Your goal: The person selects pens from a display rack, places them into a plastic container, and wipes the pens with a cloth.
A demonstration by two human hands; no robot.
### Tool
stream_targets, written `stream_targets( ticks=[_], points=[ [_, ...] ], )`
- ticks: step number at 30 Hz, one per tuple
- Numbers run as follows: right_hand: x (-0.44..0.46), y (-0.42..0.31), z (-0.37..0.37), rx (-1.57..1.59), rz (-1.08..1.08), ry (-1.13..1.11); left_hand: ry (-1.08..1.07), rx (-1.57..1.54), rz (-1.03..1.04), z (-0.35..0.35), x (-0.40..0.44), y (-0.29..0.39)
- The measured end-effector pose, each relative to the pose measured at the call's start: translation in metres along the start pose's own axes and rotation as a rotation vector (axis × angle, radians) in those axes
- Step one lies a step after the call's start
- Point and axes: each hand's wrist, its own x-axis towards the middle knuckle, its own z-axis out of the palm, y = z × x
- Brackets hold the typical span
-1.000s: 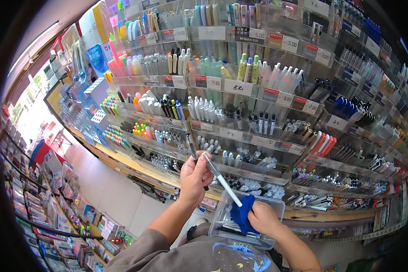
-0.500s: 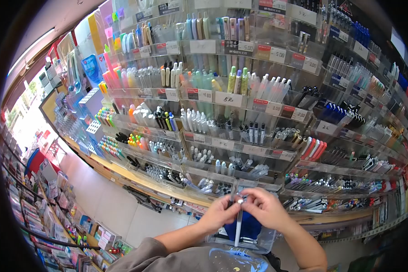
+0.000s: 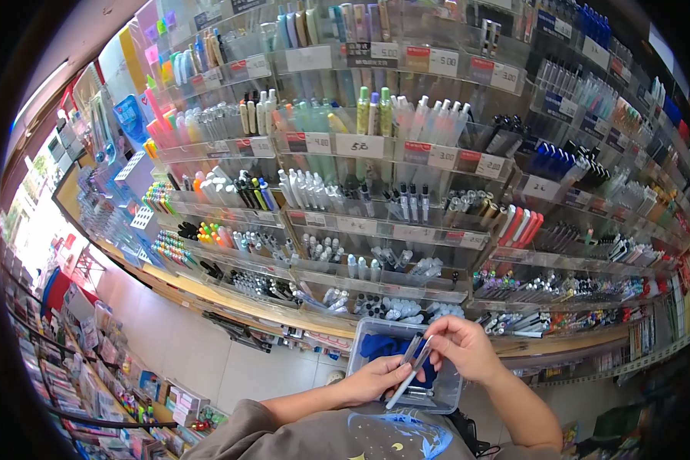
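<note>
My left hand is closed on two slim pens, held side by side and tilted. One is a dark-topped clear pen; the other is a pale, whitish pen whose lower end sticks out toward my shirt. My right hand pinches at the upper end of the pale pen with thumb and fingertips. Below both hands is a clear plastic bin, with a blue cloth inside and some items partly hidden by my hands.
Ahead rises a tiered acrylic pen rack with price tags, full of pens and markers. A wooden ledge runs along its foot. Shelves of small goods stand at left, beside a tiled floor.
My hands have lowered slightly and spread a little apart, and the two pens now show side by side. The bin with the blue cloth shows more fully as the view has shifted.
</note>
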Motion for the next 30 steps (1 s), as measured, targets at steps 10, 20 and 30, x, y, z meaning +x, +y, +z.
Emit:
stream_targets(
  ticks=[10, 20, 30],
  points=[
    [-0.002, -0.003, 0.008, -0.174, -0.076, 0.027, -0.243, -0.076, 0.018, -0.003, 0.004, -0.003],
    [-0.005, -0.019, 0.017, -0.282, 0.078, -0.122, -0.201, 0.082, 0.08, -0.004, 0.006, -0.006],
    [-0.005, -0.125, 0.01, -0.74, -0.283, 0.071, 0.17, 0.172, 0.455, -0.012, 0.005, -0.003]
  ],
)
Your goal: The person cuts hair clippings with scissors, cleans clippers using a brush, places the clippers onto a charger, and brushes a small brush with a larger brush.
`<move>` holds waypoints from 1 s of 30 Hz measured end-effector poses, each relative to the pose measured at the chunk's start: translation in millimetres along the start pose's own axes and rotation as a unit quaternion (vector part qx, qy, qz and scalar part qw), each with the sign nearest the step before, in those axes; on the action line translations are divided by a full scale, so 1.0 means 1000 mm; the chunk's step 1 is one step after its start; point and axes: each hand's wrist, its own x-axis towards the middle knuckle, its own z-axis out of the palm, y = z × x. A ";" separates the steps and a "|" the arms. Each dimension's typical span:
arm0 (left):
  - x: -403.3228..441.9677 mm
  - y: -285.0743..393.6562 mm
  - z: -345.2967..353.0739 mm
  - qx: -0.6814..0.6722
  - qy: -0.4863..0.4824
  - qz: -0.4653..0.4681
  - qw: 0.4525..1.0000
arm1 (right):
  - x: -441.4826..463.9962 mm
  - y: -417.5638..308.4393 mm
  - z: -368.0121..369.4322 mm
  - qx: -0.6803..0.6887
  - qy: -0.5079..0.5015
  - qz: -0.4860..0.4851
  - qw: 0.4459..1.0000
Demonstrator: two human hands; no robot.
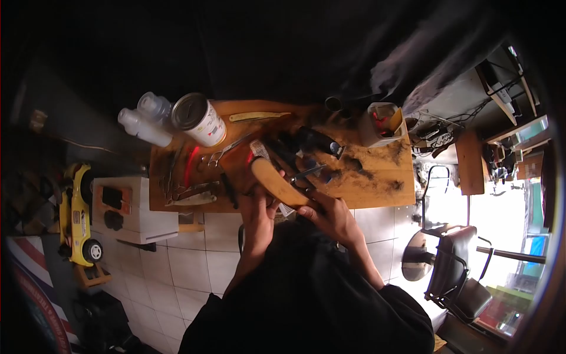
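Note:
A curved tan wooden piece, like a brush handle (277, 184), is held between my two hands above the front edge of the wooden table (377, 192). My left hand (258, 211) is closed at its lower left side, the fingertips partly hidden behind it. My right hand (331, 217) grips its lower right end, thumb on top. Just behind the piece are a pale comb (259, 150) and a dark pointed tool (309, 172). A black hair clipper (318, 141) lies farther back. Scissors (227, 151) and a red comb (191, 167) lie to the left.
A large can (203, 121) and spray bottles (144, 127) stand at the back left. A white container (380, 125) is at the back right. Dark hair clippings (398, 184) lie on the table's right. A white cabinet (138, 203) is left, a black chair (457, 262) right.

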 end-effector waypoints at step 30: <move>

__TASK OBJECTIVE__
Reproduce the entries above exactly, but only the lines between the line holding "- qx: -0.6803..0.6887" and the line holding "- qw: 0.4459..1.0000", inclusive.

__RESPONSE__
  - qx: -0.6803..0.6887
  - qy: -0.5079..0.5015
  - qz: -0.4860..0.4851
  - qw: 0.4459..1.0000

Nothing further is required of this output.